Tracking Investments & The Market

I ran across this pretty cool site the other day courtesy of one of my clients, @distefam.

It basically back tests (checks against historical data) various versions of popular evergreen portfolios. These are portfolios like the Permanent Portfolio that are designed to be put into place regardless of risk tolerance and not be adjusted. What I found most interesting about these is that a bunch of these portfolios are VERY different. But despite some of them being that different in make-up, the actual long-run performance doesn’t change that much. Sure, there are some objectively better and worse portfolios in here (worse means the same or lower average return for the same or higher standard deviation than another). There are some that not better or worse, just different (appropriate risk and return trade-off, but different volatility levels).

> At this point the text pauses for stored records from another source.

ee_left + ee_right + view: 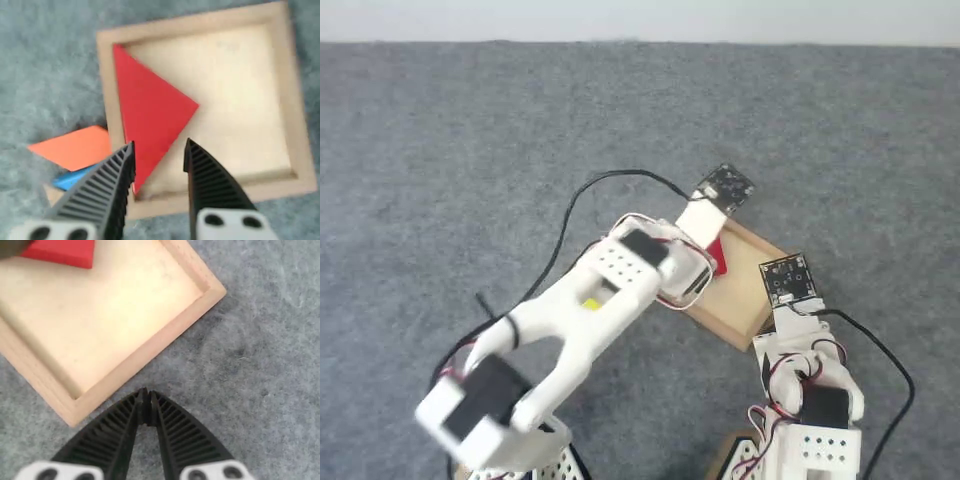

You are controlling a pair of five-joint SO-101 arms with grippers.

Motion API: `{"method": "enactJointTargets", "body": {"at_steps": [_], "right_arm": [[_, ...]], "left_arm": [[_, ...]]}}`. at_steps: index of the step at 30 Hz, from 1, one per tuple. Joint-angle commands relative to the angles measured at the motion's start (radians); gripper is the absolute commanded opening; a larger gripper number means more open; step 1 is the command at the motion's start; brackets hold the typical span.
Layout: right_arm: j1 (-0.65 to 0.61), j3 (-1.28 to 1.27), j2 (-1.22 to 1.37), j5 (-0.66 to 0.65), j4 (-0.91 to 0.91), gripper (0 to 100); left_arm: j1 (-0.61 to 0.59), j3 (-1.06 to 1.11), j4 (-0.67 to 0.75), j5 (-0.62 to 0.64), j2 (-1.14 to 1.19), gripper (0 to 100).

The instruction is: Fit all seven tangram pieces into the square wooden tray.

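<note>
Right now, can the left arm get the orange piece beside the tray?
Probably yes. The left gripper hangs open over one side of the tray, and the orange piece lies just outside that wall on the carpet, with nothing on top of it.

From above, the tray (740,295) and red piece (718,255) are largely covered by the left arm (590,320). In the left wrist view the blue piece (75,179) is mostly hidden by the orange piece (75,147) and left gripper (160,145). In the right wrist view the red piece (62,252) is cut off.

Pale smooth wooden tray (200,22), matt red triangle (147,112), perhaps painted wood, rough grey fibrous cloth (45,60), ribbed black plastic left gripper (160,144)
</note>
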State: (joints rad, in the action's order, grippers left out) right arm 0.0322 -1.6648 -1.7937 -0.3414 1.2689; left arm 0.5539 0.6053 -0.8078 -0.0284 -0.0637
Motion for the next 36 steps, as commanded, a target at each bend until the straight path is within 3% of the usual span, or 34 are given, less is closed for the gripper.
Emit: {"method": "enactJointTargets", "body": {"at_steps": [1,7,19,25,36], "right_arm": [[-0.010,-0.018,-0.022,0.002,0.013,0.8],[-0.010,-0.018,-0.022,0.002,0.013,0.8],[-0.010,-0.018,-0.022,0.002,0.013,0.8],[-0.010,-0.018,-0.022,0.002,0.013,0.8],[-0.010,-0.018,-0.022,0.002,0.013,0.8]], "left_arm": [[-0.061,0.058,0.064,-0.006,-0.160,15],[-0.207,0.085,0.094,0.003,-0.103,15],[-0.080,-0.048,-0.008,0.003,0.144,15],[-0.025,-0.044,-0.008,-0.025,0.121,15],[-0.094,0.042,-0.005,-0.023,-0.104,15]]}}
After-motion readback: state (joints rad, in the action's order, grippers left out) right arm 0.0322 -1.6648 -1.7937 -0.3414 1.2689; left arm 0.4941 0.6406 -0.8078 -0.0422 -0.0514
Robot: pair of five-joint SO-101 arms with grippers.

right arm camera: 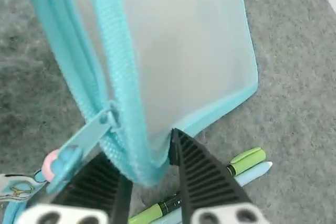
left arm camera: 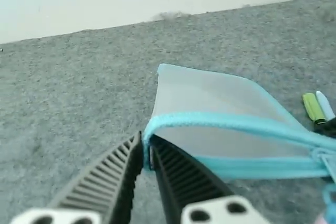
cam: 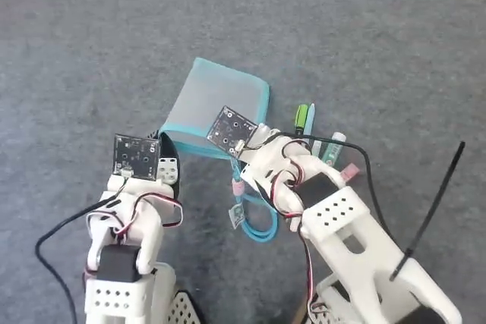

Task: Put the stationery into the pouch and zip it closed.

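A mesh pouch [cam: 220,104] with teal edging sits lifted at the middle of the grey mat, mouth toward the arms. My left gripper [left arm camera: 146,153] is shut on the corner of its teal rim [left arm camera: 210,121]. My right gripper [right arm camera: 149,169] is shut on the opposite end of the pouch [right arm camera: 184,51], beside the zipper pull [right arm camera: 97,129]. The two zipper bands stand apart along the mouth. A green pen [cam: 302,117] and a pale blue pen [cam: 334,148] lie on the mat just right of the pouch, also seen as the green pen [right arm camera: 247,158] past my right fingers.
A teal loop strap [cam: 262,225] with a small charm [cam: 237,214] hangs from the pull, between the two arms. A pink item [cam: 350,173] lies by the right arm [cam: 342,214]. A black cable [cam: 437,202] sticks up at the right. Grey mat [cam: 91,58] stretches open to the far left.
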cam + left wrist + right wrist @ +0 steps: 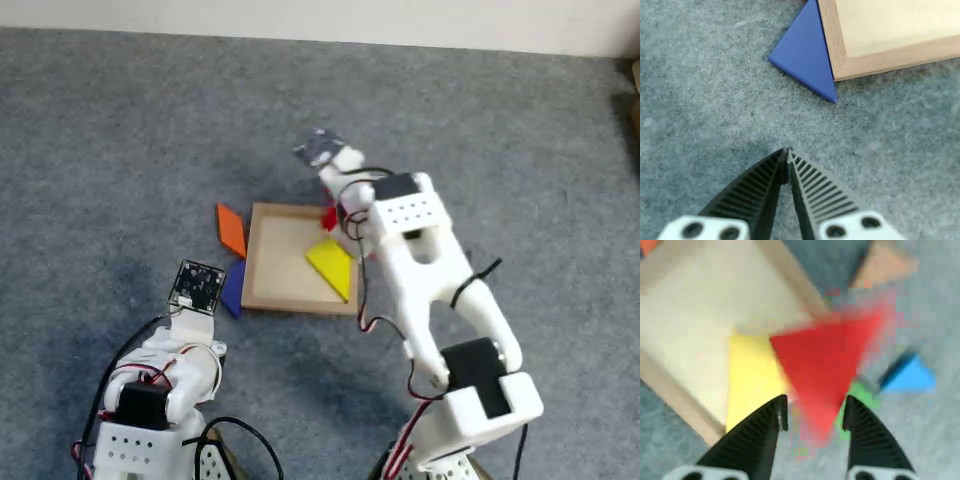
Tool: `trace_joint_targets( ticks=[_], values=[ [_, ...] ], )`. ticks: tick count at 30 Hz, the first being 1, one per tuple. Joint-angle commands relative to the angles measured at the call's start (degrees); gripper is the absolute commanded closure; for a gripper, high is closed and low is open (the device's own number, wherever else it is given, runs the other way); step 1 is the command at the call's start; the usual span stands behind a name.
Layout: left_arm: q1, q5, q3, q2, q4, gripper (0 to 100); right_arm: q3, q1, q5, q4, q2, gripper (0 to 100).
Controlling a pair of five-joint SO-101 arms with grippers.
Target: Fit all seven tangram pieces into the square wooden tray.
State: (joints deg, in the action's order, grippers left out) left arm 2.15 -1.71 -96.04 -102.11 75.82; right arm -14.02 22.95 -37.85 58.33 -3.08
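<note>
The square wooden tray (pixel 262 270) lies mid-table with a yellow triangle (pixel 333 265) inside near its right side. My right gripper (pixel 815 407) hangs over the tray's far right corner, shut on a red triangle (pixel 827 365) that is blurred and raised above the rim and the yellow triangle (pixel 750 380). In the high view the red triangle (pixel 329 218) shows under that gripper. A blue triangle (pixel 805 52) rests against the tray's near left corner (pixel 840 55). My left gripper (pixel 788 152) is shut and empty, low over the carpet just short of the blue triangle.
An orange parallelogram (pixel 231 230) lies left of the tray. Beyond the tray's right side, the right wrist view shows a light blue triangle (pixel 910 377), a green piece (pixel 856 394) and a tan piece (pixel 885 265). Grey carpet surrounds everything.
</note>
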Motion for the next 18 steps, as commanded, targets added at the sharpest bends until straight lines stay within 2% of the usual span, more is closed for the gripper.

It seems to me that this tends to reinforce the idea that if you just get good, low cost, relatively diversified investments and then leave them alone you are probably going to do pretty well. That spending a lot time trying to pick the perfect stocks has nominal impact on your total returns. Spend the time billing another couple of hours and you’ll likely be better off.

Most of you know I don’t track market performance on a daily basis or anything, but I still like to keep track of where the market is going in general. For the most part I use my good friend Matt’s site Model Investing to do that. He uses an algorithm he built that is based on the ideas found in momentum investing. His site can explain it better than I can, but it has served me pretty well in understand where the market is heading.